Clean up encoding switching code

- Remove xmlSwitchToEncodingInt which was basically just a wrapper around xmlSwitchInputEncodingInt. - Simplify xmlSwitchEncoding. - Improve error handling in xmlSwitchInputEncodingInt. - Deprecate xmlSwitchInputEncoding.
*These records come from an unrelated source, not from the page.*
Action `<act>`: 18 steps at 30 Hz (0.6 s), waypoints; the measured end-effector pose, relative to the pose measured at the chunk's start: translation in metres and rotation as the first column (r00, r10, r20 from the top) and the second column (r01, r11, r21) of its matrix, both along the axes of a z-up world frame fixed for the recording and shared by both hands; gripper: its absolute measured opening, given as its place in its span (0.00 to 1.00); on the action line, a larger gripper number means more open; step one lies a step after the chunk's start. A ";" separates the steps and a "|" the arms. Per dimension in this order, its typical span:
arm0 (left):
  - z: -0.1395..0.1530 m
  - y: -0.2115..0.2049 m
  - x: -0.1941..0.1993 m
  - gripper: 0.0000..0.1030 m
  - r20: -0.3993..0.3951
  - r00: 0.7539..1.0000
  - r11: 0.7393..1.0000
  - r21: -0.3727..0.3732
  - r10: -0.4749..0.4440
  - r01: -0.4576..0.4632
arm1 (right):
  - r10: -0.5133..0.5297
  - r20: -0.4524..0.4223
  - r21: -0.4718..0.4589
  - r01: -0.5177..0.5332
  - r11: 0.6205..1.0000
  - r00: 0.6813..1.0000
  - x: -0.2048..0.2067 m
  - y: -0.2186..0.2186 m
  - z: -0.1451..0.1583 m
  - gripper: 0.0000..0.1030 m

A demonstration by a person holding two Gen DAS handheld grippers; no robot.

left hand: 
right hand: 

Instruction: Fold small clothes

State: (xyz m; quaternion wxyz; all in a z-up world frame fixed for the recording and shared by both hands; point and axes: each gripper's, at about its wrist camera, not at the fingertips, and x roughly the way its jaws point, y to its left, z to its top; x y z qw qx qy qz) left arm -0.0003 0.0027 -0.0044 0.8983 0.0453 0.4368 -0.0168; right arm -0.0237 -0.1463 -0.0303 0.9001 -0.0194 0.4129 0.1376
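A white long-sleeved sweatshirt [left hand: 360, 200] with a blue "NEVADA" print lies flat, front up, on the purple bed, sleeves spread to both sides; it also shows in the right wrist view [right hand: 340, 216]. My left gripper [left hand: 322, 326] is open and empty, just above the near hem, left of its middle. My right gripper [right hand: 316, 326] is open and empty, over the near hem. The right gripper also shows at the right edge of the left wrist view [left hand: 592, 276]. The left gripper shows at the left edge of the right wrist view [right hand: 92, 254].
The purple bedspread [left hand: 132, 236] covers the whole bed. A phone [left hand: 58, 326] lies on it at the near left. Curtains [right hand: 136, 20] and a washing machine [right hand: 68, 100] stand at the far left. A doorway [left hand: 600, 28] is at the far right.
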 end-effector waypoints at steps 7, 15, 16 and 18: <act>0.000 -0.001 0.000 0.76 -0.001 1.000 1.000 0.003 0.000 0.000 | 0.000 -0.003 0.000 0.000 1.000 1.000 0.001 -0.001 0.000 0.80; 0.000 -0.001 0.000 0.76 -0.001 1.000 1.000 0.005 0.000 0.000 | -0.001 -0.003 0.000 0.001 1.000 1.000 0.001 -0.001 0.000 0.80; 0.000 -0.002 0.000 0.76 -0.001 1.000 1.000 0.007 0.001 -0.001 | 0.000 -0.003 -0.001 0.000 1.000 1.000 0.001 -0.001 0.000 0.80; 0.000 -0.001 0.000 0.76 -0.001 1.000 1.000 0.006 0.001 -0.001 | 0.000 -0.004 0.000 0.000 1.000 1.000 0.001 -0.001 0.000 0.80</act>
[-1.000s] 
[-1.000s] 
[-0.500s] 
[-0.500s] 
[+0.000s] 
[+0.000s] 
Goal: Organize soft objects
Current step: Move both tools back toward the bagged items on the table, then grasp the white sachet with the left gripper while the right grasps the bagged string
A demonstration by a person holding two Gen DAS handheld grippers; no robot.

2025-03-09 04:58:16 +03:00 · 2022-03-06 23:23:43 +01:00 · 2022-03-06 23:23:43 +01:00 · aab584dc31
commit aab584dc31
parent c8ccb727b1
2 changed files with 24 additions and 127 deletions
--- a/include/libxml/parserInternals.h
+++ b/include/libxml/parserInternals.h
@ -339,6 +339,7 @@ XMLPUBFUN int XMLCALL
 XMLPUBFUN int XMLCALL
 			xmlSwitchToEncoding	(xmlParserCtxtPtr ctxt,
 					 xmlCharEncodingHandlerPtr handler);
+XML_DEPRECATED
 XMLPUBFUN int XMLCALL
 			xmlSwitchInputEncoding	(xmlParserCtxtPtr ctxt,
 						 xmlParserInputPtr input,
--- a/parserInternals.c
+++ b/parserInternals.c
@ -866,9 +866,6 @@ xmlCopyChar(int len ATTRIBUTE_UNUSED, xmlChar *out, int val) {
 ************************************************************************/

 static int
-xmlSwitchToEncodingInt(xmlParserCtxtPtr ctxt,
-                       xmlCharEncodingHandlerPtr handler, int len);
-static int
 xmlSwitchInputEncodingInt(xmlParserCtxtPtr ctxt, xmlParserInputPtr input,
                          xmlCharEncodingHandlerPtr handler, int len);
 /**
@ -968,55 +965,7 @@ xmlSwitchEncoding(xmlParserCtxtPtr ctxt, xmlCharEncoding enc)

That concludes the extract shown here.